* **What the task asks**
What lines in the data below mention the string "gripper"? Copy them out.

(Items from a dataset)
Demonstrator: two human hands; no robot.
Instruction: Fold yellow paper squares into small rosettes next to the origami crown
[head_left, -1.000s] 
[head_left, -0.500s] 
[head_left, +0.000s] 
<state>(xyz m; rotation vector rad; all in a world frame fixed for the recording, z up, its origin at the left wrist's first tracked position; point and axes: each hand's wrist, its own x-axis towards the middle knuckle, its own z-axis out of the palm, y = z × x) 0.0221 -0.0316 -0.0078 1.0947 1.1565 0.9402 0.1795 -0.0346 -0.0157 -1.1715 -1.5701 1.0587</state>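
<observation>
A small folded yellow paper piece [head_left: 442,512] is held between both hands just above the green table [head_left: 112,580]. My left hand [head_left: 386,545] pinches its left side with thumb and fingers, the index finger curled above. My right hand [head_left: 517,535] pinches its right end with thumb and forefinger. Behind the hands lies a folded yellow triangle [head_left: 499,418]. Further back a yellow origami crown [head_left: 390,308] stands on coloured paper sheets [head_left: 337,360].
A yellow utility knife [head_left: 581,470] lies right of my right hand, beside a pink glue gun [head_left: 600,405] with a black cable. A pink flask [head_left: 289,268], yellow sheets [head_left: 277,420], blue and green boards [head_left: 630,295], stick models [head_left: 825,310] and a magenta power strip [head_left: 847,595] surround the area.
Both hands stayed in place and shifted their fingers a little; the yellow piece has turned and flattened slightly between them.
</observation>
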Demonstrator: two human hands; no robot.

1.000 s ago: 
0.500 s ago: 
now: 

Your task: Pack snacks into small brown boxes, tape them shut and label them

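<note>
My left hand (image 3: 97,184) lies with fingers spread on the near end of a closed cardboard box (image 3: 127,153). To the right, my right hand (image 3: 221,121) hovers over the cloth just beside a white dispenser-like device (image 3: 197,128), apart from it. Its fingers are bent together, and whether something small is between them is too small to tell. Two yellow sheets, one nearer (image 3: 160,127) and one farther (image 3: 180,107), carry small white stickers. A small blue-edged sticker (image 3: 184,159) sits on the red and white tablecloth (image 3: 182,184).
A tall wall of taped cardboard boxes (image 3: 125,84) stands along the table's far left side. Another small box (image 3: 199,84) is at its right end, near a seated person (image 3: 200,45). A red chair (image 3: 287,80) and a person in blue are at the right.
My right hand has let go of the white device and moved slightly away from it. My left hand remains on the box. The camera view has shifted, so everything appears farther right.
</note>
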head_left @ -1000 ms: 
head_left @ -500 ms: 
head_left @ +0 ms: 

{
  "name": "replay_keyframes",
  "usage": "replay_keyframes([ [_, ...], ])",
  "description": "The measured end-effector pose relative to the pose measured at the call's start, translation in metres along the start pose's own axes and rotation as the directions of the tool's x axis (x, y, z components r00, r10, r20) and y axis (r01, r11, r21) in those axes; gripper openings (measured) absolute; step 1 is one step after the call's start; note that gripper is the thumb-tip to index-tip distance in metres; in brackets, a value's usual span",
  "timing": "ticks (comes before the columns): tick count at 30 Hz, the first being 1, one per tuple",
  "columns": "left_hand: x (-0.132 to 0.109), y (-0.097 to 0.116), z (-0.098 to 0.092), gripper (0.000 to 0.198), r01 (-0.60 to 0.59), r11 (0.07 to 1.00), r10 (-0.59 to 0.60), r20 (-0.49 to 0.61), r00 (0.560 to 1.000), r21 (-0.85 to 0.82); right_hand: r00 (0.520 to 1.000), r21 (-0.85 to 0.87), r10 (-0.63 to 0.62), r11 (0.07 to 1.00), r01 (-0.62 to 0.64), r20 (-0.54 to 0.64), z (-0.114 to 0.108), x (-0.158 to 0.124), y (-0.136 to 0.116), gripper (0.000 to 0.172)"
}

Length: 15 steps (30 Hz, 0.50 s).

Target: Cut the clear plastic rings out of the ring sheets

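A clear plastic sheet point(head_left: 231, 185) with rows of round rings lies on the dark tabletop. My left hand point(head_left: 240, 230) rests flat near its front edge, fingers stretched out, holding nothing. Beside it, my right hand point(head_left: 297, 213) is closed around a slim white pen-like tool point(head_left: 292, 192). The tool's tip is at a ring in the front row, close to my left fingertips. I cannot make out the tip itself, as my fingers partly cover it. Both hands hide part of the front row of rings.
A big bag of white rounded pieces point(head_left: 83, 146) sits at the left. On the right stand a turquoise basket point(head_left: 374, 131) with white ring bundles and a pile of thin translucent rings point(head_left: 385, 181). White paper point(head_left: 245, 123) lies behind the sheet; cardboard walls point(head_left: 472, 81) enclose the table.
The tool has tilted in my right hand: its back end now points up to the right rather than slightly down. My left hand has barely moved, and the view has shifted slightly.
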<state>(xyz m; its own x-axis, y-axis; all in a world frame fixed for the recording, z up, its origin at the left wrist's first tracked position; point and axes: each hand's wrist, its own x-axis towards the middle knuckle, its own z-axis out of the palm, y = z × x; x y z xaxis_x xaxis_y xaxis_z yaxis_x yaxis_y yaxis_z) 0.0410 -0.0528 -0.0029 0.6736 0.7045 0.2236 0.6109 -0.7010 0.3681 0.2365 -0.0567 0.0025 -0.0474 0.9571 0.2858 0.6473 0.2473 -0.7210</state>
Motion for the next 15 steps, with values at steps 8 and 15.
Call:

* **Solution to this problem**
  "description": "The measured end-effector pose relative to the pose measured at the call's start, translation in metres along the start pose's own axes and rotation as the directions of the tool's x axis (x, y, z components r00, r10, r20) and y axis (r01, r11, r21) in those axes; gripper openings (measured) absolute; step 1 is one step after the call's start; note that gripper is the thumb-tip to index-tip distance in metres; in brackets, a value's usual span",
  "columns": "left_hand: x (-0.132 to 0.109), y (-0.097 to 0.116), z (-0.098 to 0.092), gripper (0.000 to 0.198), r01 (-0.60 to 0.59), r11 (0.07 to 1.00), r10 (-0.59 to 0.60), r20 (-0.49 to 0.61), r00 (0.560 to 1.000), r21 (-0.85 to 0.82); right_hand: r00 (0.520 to 1.000), r21 (-0.85 to 0.87), r10 (-0.63 to 0.62), r11 (0.07 to 1.00), r01 (-0.62 to 0.64), r20 (-0.54 to 0.64), z (-0.114 to 0.108), x (-0.158 to 0.124), y (-0.136 to 0.116), gripper (0.000 to 0.172)"

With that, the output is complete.